Problem -
Word for word, restate the lines from the start of the data down to the line with "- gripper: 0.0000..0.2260", both included.

Dataset entries -
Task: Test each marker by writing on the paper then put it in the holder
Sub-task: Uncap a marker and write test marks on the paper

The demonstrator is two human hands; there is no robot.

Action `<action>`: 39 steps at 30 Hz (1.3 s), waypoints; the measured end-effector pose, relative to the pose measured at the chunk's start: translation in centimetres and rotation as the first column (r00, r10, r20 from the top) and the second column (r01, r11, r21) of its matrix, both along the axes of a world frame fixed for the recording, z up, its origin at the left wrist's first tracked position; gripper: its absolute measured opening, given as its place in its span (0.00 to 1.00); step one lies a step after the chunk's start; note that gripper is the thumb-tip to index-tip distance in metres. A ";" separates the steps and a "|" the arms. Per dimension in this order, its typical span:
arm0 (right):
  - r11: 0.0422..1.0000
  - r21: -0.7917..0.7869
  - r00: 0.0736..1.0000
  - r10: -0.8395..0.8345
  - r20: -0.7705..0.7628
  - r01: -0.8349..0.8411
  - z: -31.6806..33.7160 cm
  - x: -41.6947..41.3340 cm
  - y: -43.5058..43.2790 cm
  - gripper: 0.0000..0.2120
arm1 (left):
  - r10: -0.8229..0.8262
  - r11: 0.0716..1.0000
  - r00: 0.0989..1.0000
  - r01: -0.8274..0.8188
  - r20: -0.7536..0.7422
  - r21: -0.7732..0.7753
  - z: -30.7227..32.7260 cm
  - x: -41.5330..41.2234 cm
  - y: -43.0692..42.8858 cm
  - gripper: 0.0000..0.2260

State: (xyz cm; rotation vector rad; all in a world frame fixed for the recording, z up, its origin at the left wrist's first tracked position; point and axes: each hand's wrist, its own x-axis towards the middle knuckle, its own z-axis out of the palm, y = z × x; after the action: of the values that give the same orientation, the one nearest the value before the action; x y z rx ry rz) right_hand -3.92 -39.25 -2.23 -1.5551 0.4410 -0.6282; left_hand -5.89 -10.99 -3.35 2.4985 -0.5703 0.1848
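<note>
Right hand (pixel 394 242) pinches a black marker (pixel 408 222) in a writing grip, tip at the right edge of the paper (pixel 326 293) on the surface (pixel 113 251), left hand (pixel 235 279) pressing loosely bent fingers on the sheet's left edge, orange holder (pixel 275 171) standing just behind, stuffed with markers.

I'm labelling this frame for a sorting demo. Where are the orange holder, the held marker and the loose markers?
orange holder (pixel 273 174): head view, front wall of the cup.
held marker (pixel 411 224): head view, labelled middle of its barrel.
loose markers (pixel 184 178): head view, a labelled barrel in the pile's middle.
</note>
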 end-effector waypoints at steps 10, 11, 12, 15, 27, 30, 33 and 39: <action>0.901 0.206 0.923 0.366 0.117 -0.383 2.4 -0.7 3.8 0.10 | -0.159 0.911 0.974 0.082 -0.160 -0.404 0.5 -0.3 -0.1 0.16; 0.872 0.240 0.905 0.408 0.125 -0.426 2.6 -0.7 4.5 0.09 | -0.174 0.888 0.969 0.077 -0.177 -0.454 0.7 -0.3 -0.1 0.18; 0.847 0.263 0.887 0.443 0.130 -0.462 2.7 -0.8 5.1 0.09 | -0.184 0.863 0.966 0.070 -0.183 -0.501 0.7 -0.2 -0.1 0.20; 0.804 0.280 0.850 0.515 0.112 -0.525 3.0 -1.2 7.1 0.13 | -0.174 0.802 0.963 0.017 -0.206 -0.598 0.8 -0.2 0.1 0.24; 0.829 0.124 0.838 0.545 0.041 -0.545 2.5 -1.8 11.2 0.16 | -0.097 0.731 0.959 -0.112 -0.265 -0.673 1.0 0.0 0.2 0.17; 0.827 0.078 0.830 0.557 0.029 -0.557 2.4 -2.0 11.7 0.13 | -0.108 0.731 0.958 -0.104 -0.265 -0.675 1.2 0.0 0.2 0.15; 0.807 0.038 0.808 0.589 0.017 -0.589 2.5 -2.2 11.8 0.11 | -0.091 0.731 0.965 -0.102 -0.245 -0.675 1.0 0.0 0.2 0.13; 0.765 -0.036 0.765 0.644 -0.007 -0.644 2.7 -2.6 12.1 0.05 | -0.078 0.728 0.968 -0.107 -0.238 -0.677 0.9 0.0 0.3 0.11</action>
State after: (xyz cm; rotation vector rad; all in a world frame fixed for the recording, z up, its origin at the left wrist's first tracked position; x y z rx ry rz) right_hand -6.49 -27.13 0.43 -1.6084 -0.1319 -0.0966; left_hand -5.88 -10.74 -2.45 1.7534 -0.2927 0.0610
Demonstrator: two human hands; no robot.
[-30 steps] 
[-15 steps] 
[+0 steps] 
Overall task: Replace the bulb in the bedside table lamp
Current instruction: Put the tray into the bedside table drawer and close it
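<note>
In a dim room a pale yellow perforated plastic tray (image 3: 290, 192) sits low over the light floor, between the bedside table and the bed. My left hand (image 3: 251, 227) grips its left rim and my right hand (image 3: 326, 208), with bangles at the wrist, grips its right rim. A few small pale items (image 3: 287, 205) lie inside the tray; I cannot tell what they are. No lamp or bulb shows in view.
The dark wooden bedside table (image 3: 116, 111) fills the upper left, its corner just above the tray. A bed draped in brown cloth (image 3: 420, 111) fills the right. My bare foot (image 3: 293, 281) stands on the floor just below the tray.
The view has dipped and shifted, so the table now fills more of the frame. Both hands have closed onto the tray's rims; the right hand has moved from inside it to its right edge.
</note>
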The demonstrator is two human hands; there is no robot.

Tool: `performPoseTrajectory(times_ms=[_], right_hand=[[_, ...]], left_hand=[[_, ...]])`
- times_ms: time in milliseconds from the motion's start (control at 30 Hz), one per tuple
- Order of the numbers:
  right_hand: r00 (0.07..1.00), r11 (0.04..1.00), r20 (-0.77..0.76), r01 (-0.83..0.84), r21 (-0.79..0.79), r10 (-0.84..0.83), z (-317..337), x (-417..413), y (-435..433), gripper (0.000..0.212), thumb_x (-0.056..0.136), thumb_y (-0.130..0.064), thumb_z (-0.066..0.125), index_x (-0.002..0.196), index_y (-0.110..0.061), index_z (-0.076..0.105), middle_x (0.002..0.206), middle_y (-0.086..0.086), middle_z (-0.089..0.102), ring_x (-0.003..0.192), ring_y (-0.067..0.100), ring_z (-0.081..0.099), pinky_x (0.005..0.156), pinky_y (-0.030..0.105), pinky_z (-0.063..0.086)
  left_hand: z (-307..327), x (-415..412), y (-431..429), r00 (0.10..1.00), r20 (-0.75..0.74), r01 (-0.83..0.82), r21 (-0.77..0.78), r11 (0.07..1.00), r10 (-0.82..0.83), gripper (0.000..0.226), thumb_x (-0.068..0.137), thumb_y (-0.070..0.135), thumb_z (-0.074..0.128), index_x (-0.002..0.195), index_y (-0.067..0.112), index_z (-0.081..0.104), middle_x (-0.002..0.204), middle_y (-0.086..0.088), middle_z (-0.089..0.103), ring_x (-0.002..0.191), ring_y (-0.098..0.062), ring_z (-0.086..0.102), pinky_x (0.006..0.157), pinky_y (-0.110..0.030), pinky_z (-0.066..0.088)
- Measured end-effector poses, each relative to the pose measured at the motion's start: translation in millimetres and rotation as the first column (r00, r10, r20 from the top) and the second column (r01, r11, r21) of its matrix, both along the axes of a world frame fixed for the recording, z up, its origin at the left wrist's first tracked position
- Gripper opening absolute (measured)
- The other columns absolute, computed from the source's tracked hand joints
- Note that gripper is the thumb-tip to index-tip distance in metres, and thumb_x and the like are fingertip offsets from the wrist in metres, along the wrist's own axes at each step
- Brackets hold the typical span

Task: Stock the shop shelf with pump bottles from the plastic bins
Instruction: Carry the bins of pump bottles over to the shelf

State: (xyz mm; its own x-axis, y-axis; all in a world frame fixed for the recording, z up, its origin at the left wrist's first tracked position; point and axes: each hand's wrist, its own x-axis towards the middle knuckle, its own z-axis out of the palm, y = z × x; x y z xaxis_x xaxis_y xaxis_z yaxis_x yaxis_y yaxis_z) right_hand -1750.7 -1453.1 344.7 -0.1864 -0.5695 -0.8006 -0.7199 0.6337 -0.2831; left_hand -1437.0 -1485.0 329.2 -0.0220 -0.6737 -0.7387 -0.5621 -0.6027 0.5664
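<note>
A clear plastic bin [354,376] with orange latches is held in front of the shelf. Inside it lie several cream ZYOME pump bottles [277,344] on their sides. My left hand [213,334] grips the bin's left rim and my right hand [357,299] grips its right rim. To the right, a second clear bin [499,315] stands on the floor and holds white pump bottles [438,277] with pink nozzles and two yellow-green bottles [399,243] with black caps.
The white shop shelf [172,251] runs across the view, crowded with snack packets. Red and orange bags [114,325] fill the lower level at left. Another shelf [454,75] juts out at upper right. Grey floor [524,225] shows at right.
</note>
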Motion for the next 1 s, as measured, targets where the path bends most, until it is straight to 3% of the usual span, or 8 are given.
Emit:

Task result -
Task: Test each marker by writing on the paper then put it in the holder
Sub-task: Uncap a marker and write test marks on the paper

The demonstrator is two human hands; there is no robot.

Action `<action>`: 39 steps at 30 Hz (1.3 s), waypoints; the measured end-effector pose, relative to the pose measured at the chunk's start: translation in centimetres and rotation as the first column (r00, r10, r20 from the top) and the second column (r01, r11, r21) of its matrix, both along the axes of a world frame fixed for the recording, z up, its origin at the left wrist's first tracked position; gripper: its absolute measured opening, given as its place in its span (0.00 to 1.00); step one lies a step after the chunk's start; note that gripper is the thumb-tip to index-tip distance in metres. A ";" separates the steps and a "|" the arms. Per dimension in this order, its typical span:
arm0 (right):
  - r11: 0.0422..1.0000
  - r21: -0.7917..0.7869
  - r00: 0.0736..1.0000
  - r10: -0.8395..0.8345
  - r20: -0.7705..0.7628
  - r01: -0.8349..0.8411
  - z: -31.6806..33.7160 cm
  - x: -41.6947..41.3340 cm
  - y: -43.5058..43.2790 cm
  - gripper: 0.0000..0.2120
arm1 (left):
  - r10: -0.8229..0.8262
  - r11: 0.0716..1.0000
  - r00: 0.0989..1.0000
  - r01: -0.8274..0.8188
  - r20: -0.7536..0.7422
  - r21: -0.7732..0.7753
  - z: -30.7227..32.7260 cm
  - x: -41.5330..41.2234 cm
  - y: -43.0692..42.8858 cm
  - gripper: 0.0000..0.2260

The answer given is complete as it stands.